## Problem description
Return the data below exactly as given, except for the images.

(Dataset entries)
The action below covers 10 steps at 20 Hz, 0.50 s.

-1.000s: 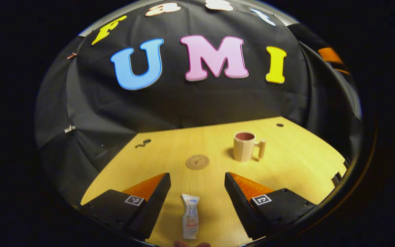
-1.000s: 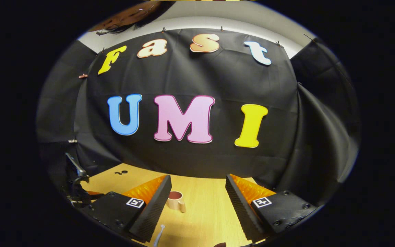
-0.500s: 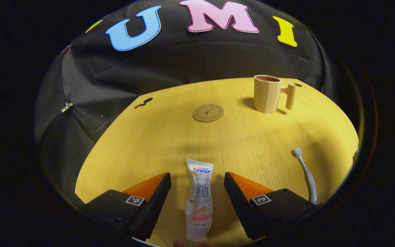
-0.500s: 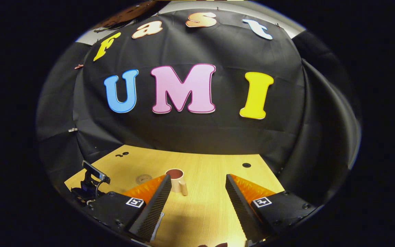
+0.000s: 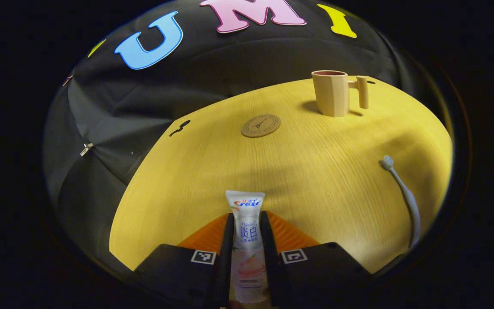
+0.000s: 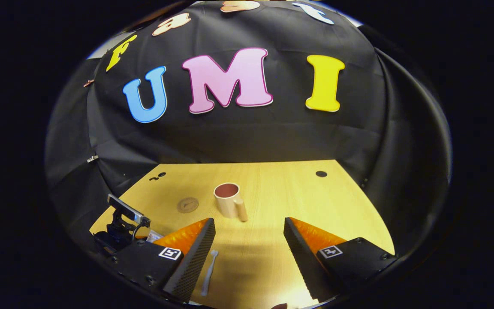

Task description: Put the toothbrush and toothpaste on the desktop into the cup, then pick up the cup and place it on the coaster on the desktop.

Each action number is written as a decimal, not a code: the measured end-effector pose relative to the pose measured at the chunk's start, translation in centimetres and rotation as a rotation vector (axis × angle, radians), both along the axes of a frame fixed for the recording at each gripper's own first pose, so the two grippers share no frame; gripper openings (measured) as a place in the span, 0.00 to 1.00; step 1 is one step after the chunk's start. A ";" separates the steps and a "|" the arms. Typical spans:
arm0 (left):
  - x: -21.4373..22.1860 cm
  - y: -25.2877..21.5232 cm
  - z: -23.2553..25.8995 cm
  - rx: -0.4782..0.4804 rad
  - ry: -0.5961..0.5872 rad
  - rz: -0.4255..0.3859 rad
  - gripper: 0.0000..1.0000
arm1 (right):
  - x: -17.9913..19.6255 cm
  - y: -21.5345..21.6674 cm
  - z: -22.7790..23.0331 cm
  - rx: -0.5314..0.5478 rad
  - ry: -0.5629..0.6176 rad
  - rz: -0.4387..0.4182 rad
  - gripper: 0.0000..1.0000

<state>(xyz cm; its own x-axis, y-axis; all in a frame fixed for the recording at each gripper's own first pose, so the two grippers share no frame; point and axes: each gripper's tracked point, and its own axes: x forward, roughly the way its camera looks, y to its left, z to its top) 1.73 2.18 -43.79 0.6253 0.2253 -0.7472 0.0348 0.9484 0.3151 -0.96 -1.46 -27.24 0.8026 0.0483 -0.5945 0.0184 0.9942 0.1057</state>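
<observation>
Left gripper [image 5: 247,223]: fingers clamped on toothpaste [image 5: 247,240] from both sides. Tube flat on desktop [image 5: 315,171], long axis along fingers, crimped end pointing toward coaster [image 5: 260,125]. Cup [image 5: 332,92] upright beyond coaster, handle to its right. Toothbrush [image 5: 403,195] flat, head toward cup. Right gripper [image 6: 249,240]: fingers spread wide, holding nothing, above desktop.

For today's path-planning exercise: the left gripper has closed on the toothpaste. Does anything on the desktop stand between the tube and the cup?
Nothing visible does. The left gripper pinches the toothpaste; bare desktop stretches to the cup. The coaster lies flat, left of that line; the toothbrush lies right.
</observation>
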 end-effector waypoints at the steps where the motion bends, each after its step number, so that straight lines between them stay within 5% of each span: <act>1: -0.3 0.7 0.1 0.026 0.011 0.022 0.37 | -0.5 0.7 -0.9 0.010 0.029 0.005 0.99; 4: -0.2 1.1 -0.1 -0.027 0.036 0.056 0.34 | -2.0 3.2 -4.1 0.038 0.113 0.009 0.98; 10: 0.2 0.2 0.5 -0.370 0.054 0.078 0.20 | -4.6 7.1 -10.8 -0.058 0.278 0.048 0.98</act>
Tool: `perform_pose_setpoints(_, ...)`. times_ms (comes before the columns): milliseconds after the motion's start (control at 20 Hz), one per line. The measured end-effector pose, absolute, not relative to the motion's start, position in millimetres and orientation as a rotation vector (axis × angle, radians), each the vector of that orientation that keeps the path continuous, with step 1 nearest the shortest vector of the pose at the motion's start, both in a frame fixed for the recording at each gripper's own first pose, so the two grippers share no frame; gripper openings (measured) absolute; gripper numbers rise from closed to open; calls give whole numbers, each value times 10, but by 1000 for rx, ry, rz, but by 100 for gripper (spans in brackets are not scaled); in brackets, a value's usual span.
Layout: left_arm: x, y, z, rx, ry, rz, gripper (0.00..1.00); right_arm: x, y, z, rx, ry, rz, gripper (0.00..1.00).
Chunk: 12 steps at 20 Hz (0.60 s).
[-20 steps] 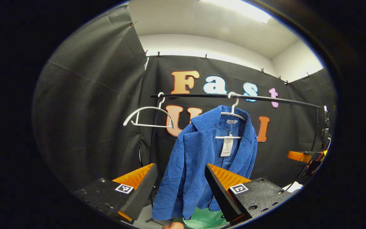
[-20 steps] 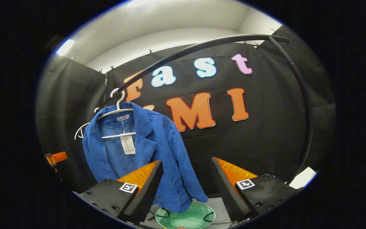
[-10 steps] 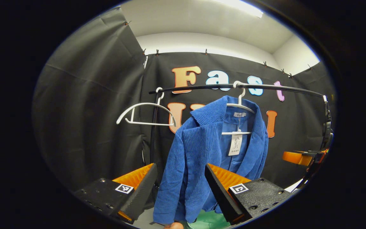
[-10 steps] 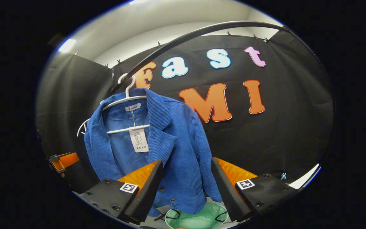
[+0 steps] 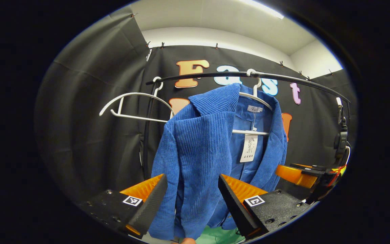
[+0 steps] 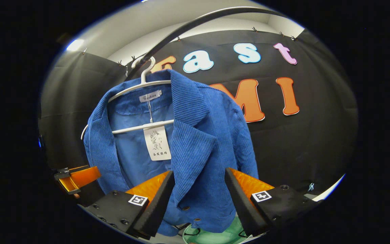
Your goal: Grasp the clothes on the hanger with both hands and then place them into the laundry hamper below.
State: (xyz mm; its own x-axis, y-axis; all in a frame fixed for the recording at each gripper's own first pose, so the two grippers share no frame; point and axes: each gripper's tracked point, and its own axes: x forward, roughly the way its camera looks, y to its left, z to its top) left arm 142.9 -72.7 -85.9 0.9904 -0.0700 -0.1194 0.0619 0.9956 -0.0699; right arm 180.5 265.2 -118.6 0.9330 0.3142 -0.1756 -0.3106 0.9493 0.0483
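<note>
A blue corduroy jacket (image 5: 201,149) (image 6: 195,149) hangs on a white hanger (image 5: 257,98) (image 6: 137,88) from a black rail (image 5: 249,75) (image 6: 188,25). My left gripper (image 5: 191,200) is open, and the jacket's left front panel hangs between its fingers without being pinched. My right gripper (image 6: 198,196) is open too, with the right front panel and its buttons between its fingers. A green laundry hamper (image 5: 222,235) (image 6: 215,234) peeks out below the jacket's hem. The right gripper (image 5: 300,174) also appears at the right of the left gripper view, and the left gripper (image 6: 76,178) at the left of the right gripper view.
An empty white hanger (image 5: 134,106) hangs on the rail left of the jacket. A white paper tag (image 6: 157,143) dangles inside the collar. The rail's upright post (image 5: 146,135) stands behind the jacket. Black cloth walls close the booth on all sides.
Both grippers have moved forward toward the jacket, which now looms larger and reaches in between each pair of fingers. Both stay open. The hamper is now mostly hidden by the hem.
</note>
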Motion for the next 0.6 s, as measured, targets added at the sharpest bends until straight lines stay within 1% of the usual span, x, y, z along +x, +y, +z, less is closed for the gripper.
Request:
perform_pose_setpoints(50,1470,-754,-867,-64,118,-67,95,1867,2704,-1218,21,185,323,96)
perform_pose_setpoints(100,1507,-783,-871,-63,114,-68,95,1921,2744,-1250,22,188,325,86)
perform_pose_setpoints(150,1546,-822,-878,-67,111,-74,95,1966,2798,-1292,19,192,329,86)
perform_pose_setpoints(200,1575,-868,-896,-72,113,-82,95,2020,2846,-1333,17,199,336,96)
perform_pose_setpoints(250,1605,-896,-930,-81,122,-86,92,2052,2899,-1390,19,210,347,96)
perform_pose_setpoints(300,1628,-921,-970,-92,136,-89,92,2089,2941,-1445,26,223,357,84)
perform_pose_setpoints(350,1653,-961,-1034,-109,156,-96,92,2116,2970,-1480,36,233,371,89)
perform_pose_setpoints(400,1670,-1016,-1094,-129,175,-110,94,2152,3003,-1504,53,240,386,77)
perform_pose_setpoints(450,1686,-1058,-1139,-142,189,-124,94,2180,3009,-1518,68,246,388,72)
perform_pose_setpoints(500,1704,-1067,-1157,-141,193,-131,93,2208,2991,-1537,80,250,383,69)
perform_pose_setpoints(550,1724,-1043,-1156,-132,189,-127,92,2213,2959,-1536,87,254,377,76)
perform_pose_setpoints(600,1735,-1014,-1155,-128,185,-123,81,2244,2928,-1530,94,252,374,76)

## Your response
The action below covers 10 steps at 20 Hz, 0.50 s.

-1.000s: 
-1.000s: 
-0.500s: 
-0.500s: 
+0.000s: 
+0.000s: 

Task description: Put the toothbrush and toothpaste on the desktop into the cup, then pick up the cup and place it on the coaster on the desktop.

Each action number is written as a decimal, not a code: the measured end-effector pose relative to the pose measured at the chunk's start, translation in centimetres and rotation as a rotation vector (axis × angle, radians), both along the axes of a frame fixed for the recording at each gripper's own first pose, so the two grippers share no frame; gripper openings (measured) as a place in the span, 0.00 to 1.00; step 1 is one step after the chunk's start. A ";" separates the steps and a "|" the arms. Typical spans:
arm0 (left):
  - x: -21.4373..22.1860 cm
  - y: -25.2877..21.5232 cm
  - z: -23.2553..25.8995 cm
  - rx: -0.4782..0.4804 rad
  - ry: -0.5961..0.5872 rad
  - rz: -0.4255..0.3859 rad
  - gripper: 0.0000..1.0000
arm1 (right):
  - x: -17.9913..19.6255 cm
  - y: -21.5345..21.6674 cm
  - z: -22.7790..23.0331 cm
  - rx: -0.5314..0.5478 rad
  - ry: -0.5629..0.6176 rad
  - rz: -0.4387..0.4182 rad
  - gripper: 0.0000..1.0000

<state>(xyz cm; its own x-axis, y-axis; all in a frame fixed for the recording at each gripper's own first pose, so the two grippers share no frame; point and axes: each gripper's tracked point, and its own axes: x forward, roughly the way its camera looks, y to its left, z to its top) 1.73 2.18 -43.79 0.6253 0.2253 -0.7472 0.0348 0.9484 0.3151 -0.96 -1.46 -27.24 0.8026 0.0483 -0.5945 0.0184 0.9942 0.1057</state>
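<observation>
Left gripper [image 5: 247,223]: fingers clamped on toothpaste [image 5: 247,240] from both sides. Tube flat on desktop [image 5: 315,171], long axis along fingers, crimped end pointing toward coaster [image 5: 260,125]. Cup [image 5: 332,92] upright beyond coaster, handle to its right. Toothbrush [image 5: 403,195] flat, head toward cup. Right gripper [image 6: 249,240]: fingers spread wide, holding nothing, above desktop.

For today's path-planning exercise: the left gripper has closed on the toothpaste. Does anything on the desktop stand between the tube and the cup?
Nothing visible does. The left gripper pinches the toothpaste; bare desktop stretches to the cup. The coaster lies flat, left of that line; the toothbrush lies right.
</observation>
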 end-effector waypoints at the steps where the motion bends, each after its step number, so that straight lines between them stay within 5% of each span: <act>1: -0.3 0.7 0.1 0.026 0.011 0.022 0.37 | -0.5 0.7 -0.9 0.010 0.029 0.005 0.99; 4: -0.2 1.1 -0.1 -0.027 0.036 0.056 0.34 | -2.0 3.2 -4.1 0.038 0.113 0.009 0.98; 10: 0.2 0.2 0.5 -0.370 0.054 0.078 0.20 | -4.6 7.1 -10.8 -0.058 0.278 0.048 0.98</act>
Tool: `perform_pose_setpoints(_, ...)`. times_ms (comes before the columns): milliseconds after the motion's start (control at 20 Hz), one per line. The measured end-effector pose, absolute, not relative to the motion's start, position in millimetres and orientation as a rotation vector (axis × angle, radians), each the vector of that orientation that keeps the path continuous, with step 1 nearest the shortest vector of the pose at the motion's start, both in a frame fixed for the recording at each gripper's own first pose, so the two grippers share no frame; gripper openings (measured) absolute; gripper numbers rise from closed to open; calls give whole numbers, each value times 10, but by 1000 for rx, ry, rz, but by 100 for gripper (spans in brackets are not scaled); in brackets, a value's usual span.
Layout: left_arm: x, y, z, rx, ry, rz, gripper (0.00..1.00); right_arm: x, y, z, rx, ry, rz, gripper (0.00..1.00).
Chunk: 12 steps at 20 Hz (0.60 s).
[-20 steps] 
[-20 steps] 
[-10 steps] 
[-10 steps] 
[+0 steps] 
[+0 steps] 
Your goal: Grasp the clothes on the hanger with both hands and then place them into the laundry hamper below.
State: (xyz mm; its own x-axis, y-axis; all in a frame fixed for the recording at each gripper's own first pose, so the two grippers share no frame; point and axes: each gripper's tracked point, and its own axes: x forward, roughly the way its camera looks, y to its left, z to its top) left arm 142.9 -72.7 -85.9 0.9904 -0.0700 -0.1194 0.0619 0.9956 -0.0699; right arm 180.5 265.2 -118.6 0.9330 0.3142 -0.1756 -0.3106 0.9493 0.0483
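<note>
A blue corduroy jacket (image 5: 201,149) (image 6: 195,149) hangs on a white hanger (image 5: 257,98) (image 6: 137,88) from a black rail (image 5: 249,75) (image 6: 188,25). My left gripper (image 5: 191,200) is open, and the jacket's left front panel hangs between its fingers without being pinched. My right gripper (image 6: 198,196) is open too, with the right front panel and its buttons between its fingers. A green laundry hamper (image 5: 222,235) (image 6: 215,234) peeks out below the jacket's hem. The right gripper (image 5: 300,174) also appears at the right of the left gripper view, and the left gripper (image 6: 76,178) at the left of the right gripper view.
An empty white hanger (image 5: 134,106) hangs on the rail left of the jacket. A white paper tag (image 6: 157,143) dangles inside the collar. The rail's upright post (image 5: 146,135) stands behind the jacket. Black cloth walls close the booth on all sides.
Both grippers have moved forward toward the jacket, which now looms larger and reaches in between each pair of fingers. Both stay open. The hamper is now mostly hidden by the hem.
</note>
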Motion for the next 0.6 s, as measured, targets added at the sharpest bends until straight lines stay within 1% of the usual span, x, y, z along +x, +y, +z, less is closed for the gripper.
Request:
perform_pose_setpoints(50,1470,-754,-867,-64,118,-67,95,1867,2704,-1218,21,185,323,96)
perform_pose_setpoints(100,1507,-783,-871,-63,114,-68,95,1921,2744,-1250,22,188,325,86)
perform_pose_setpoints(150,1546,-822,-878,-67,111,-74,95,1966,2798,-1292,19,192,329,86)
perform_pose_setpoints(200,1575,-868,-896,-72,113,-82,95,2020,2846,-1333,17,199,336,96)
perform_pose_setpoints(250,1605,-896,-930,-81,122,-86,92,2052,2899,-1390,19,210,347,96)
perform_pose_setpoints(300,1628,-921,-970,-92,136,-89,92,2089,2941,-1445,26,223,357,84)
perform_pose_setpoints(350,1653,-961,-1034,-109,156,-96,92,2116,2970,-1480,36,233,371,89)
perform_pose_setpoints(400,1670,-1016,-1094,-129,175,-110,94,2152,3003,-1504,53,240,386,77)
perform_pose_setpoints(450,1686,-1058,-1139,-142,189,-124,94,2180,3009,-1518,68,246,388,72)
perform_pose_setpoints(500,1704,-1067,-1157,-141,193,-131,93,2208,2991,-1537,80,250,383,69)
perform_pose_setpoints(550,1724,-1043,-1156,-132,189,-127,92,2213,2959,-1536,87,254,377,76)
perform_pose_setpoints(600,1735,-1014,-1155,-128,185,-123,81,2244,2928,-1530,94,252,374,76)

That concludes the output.